Apt for Earth Day: how the poor have to live off the garbage!

So, first it was Foreign Policy with this photo essay on the rag pickers of Dandora, in Nairobi, which is the focus of this piece where the author notes:
Dandora is a symbol of a larger problem: Even as Kenya touts continued economic growth and cultural influence -- including proudly hosting the Nairobi Securities Exchange, the financial hub of east and central Africa, and regional headquarters for the likes of General Electric, Google, Coca-Cola, the United Nations Environmental Program, and U.N.-Habitat -- its poorest citizens have been left behind by their country's rise.

A new constitution, accelerated advances in information and communications technology, East African Community integration, and the discovery of oil have many optimistic that Kenya will continue to be the regional powerhouse economy. Nearly two thirds of Nairobi's population, though, will continue to live in the city's slums.
How tough it is for the typical person working through all that trash for a livelihood? A 42-year old mother of six says:
Working here is how I am able to feed my children. Of course it is not a usual job. Dodging pigs, used condoms, eating what I find; no, it's not good for me. But it is a job and I have to persevere.
Of course, Dandora is not unique at all.  Unfortunately, there are plenty of such places all over the world, including India, which is the focus of this LA Times report:
The children didn't notice the ravens and occasional vulture circling overhead, or the stream of black ooze that flowed nearby, or the inescapable stench of decay. They were squealing over a 4-cent ride on a small, hand-powered Ferris wheel.

The kids are growing up in New Delhi's 70-acre Ghazipur landfill, a post-apocalyptic world where hundreds of pickers climb a 100-foot-high trash pile daily, dodging and occasionally dying beneath belching bulldozers that reshape the putrid landscape.

On "trash mountain," families earn $1 to $2 a day slogging through waist-deep muck. But the residents also marry, have children on their dirt floors, pray and celebrate life's other milestones.
As I noted in this blog post, I had observed similar rag-picking everywhere in the city.  It is a tough life, as the LA Times report adds:
Pickers complain that even now they can't keep pace with rising food costs.

"I manage to make enough to feed us," said Habibullah, as a small boy walked by naked except for flip-flops. "But I can never get ahead."
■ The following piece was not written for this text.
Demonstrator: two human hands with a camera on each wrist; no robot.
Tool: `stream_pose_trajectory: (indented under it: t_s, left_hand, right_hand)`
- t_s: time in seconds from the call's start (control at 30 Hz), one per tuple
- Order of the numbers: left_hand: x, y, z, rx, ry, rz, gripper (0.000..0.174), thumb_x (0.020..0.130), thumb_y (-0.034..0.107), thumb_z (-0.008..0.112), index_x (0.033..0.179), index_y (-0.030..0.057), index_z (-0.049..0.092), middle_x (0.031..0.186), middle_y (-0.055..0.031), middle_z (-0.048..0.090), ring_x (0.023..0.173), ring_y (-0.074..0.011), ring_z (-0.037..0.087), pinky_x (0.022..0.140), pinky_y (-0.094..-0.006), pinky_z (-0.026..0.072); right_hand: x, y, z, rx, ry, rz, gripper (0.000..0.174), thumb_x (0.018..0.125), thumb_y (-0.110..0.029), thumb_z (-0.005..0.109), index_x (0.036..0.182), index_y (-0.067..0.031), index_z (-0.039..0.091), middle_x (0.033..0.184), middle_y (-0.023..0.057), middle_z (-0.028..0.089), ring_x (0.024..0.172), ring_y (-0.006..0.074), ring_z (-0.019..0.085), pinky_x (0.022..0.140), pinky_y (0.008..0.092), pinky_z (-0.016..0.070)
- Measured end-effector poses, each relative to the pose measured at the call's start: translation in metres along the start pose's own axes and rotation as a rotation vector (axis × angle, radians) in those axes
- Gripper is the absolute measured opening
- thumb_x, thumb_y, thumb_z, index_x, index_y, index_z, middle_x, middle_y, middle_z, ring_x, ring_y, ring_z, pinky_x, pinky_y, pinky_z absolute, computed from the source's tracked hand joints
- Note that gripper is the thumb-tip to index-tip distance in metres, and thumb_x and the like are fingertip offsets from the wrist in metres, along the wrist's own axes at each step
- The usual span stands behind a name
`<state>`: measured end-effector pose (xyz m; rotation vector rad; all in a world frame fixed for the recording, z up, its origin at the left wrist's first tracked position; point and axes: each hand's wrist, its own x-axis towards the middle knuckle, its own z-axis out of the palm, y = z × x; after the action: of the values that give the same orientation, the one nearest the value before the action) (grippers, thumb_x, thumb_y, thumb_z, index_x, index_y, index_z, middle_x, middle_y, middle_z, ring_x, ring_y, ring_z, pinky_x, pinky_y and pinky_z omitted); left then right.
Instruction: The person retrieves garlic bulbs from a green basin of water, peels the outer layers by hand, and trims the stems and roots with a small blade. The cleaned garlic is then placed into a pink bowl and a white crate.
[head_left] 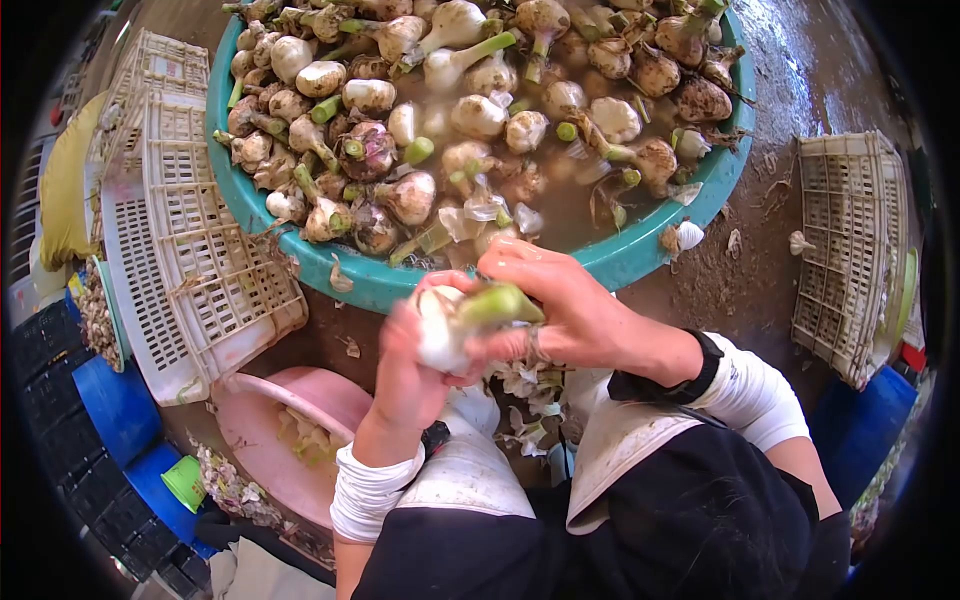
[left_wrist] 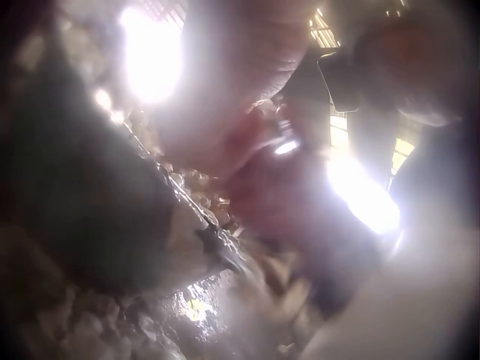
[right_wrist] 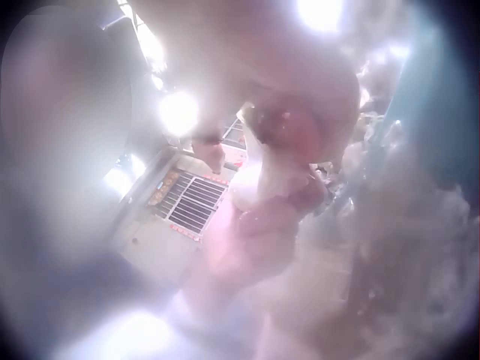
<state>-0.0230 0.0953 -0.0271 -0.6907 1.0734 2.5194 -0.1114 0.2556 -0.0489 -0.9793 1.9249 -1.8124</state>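
In the head view my left hand [head_left: 403,385] grips a whitish garlic bulb [head_left: 440,338], fingers wrapped round its side. Its thick green stem [head_left: 500,304] points right, towards my right hand [head_left: 580,308], whose thumb and fingers pinch at the stem and neck. Motion blurs the bulb and the left fingers. The right wrist view gives a hazy look at the pale bulb [right_wrist: 246,186] between the two hands. Glare and blur hide most of the left wrist view. Just beyond the hands stands a teal tub [head_left: 625,262] holding muddy water and many soil-stained garlic bulbs [head_left: 480,117].
White plastic crates [head_left: 190,230] stand on the left, another crate [head_left: 850,255] on the right. A pink basin [head_left: 240,420] sits low at the left, near blue containers [head_left: 115,405]. Peeled skins [head_left: 525,395] lie on the ground between the person's legs.
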Motion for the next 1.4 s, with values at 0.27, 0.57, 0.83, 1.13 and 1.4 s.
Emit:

The more ambitious are no longer content to wait for belching garbage trucks, so they head into neighborhoods to get higher-quality waste from residents, earning more money.
Every once in a while, when such discussions come up in classes, the wide-eyed idealistic youth find such happenings intolerable.  They want to get rid of all these.  I then ask them what alternatives might exist for the poor?  Then they begin to wonder.  I then further drive home the point with the following video commentary from Nicholas Kristof:



We have no idea how phenomenal life is when we do not have to struggle for existence that way, and we rarely pause to thank for the life we have.